The PJCHR discussed at length whether these proposed
changes were compatible with the right to culture and the right to
self-determination. The Committee noted that the right to culture may be
limited by these proposed amendments as ‘there may be a conflict between
an individual’s or a sub-group’s right to culture, and the
interests of the majority or of the group as a whole’.[75]
However the Committee also noted that the proposed amendments ‘appear to
engage and seem likely to promote the collective right to self-determination,
as a minority of members would not be able to prevent decisions being made
unless the authorisation process allowed for this’.[76]
The PJCHR’s views in its first report was summarised
as follows in its second report on the Bill:
Committee's initial view
The committee noted the legal advice that allowing native
title applicants to act by majority as the default rule, and retrospectively
validating section 31 agreements, may engage and limit the right to culture.
However, the committee noted that the effect of the
measures on certain individuals' enjoyment of their right to culture must be
balanced against the fact that such measures also promote the right to culture
for the group as a whole. In light of this, and that members of the
applicant group may determine an authorisation process that differs from the
majority-default position, the committee noted the advice that these measures
may be a proportionate limit on the right to culture, depending on how these
safeguards are implemented in practice.
The committee also noted the advice that the measures may
promote the right to self-determination. However, while the statement of
compatibility acknowledges that the right to self-determination is engaged by
this amendment, it does not provide an analysis as to how this right is
promoted.
Noting the importance of the obligation to consult with
Indigenous peoples in relation to actions which may affect them, and the
principles outlined in the United Nations Declaration on the Rights of
Indigenous Peoples, the committee considered that ultimately much will
depend on how the proposed amendments operate in practice.

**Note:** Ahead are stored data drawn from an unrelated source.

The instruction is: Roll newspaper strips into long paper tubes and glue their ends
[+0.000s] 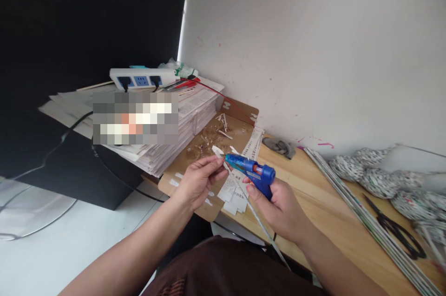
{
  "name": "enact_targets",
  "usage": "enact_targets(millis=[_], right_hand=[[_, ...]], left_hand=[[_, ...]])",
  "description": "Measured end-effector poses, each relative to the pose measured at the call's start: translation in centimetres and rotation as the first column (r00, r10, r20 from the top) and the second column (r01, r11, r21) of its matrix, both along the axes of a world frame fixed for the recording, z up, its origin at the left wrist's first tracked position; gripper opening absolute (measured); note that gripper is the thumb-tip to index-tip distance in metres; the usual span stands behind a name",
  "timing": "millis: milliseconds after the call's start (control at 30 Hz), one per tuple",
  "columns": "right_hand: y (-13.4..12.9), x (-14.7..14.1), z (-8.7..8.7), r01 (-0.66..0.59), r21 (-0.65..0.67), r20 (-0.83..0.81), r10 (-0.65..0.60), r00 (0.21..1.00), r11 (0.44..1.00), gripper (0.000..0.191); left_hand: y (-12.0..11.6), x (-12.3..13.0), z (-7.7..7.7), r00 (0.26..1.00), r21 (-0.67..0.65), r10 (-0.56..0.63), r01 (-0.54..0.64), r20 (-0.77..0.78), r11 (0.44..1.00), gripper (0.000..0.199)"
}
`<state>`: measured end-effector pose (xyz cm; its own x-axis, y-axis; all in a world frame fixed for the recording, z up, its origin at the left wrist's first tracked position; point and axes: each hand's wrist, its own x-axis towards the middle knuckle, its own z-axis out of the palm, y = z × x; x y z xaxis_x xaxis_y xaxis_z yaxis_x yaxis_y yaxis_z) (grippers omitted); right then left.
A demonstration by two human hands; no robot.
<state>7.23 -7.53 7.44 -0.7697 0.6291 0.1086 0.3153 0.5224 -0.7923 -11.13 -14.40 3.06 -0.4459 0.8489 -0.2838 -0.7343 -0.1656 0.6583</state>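
My right hand [275,200] is wrapped round the handle of a blue glue gun [247,166], whose nozzle points left. The nozzle tip is close to the fingertips of my left hand [202,177]. Those fingers pinch a thin paper stick [256,217], which slants down to the right toward my lap. A small white paper piece [218,150] shows at its upper end, beside the nozzle. Beneath both hands lie printed paper strips [228,191] and a brown cardboard sheet [174,173] with scraps on it.
A power strip [141,78] with plugs rests on a stack of papers [195,124] at the left. On the wooden table [313,194] lie long paper rods [362,214], black scissors [397,231], woven paper shapes [379,182] and a grey item [278,146]. Black cables hang at the left.
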Motion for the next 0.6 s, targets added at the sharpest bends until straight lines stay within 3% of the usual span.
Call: enact_targets(millis=[600], right_hand=[[-0.13, -0.04, 0.21, -0.013, 0.026, 0.052, 0.011, 0.999, 1.0, 0.021]], left_hand=[[-0.01, 0.09, -0.12, 1.0, -0.008, -0.009, 0.009, -0.021, 1.0, 0.011]])
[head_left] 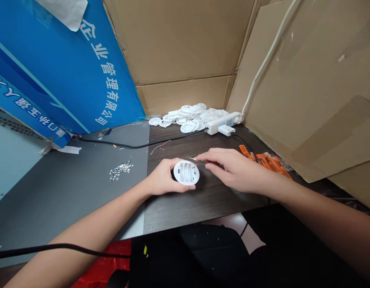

As such, the committee sought the Attorney-General's
advice as to whether it would be appropriate for the bill to be amended to
require an evaluation to be conducted within an appropriate timeframe to assess
the impact of these measures on the rights to culture and self-determination
(for example, whether the safeguards are operating effectively to protect the
capacity of sub-groups to influence decisions made by the majority of the
native title claim group). (Emphasis added)[77]
The Attorney-General’s response to the PJCHR’s
first report noted that he does not consider that the Bill requires a formal
evaluation mechanism to be legislated. The Attorney-General noted that the Bill
followed extensive consultation and that ‘existing formal and informal
consultation mechanisms will provide ample opportunity for feedback to be
received on the operation of the provisions of the Bill, once enacted’.
The Attorney-General noted that further amendments to the legislation will be
considered should consultation draw attention to legitimate issues.[78]
In response, the PJCHR reiterated its view that while the
Bill may limit the individual enjoyment of the right to culture, this right
must be balanced against the promotion of the right to culture for a group as a
whole. In addition the Committee again noted that the measures may promote the
right to self-determination.[79]
The PJCHR concluded that given the importance of the
obligation to consult with Indigenous peoples in relation to measures that may
affect them, the Committee considered ‘that ultimately much will depend
on how the proposed amendments and safeguards operate in practice’.[80]
The Committee commended the Attorney-General’s commitment to ongoing
consultation and the amendment of the legislation if there is evidence of a
negative impact on the rights to culture and self-determination.[81]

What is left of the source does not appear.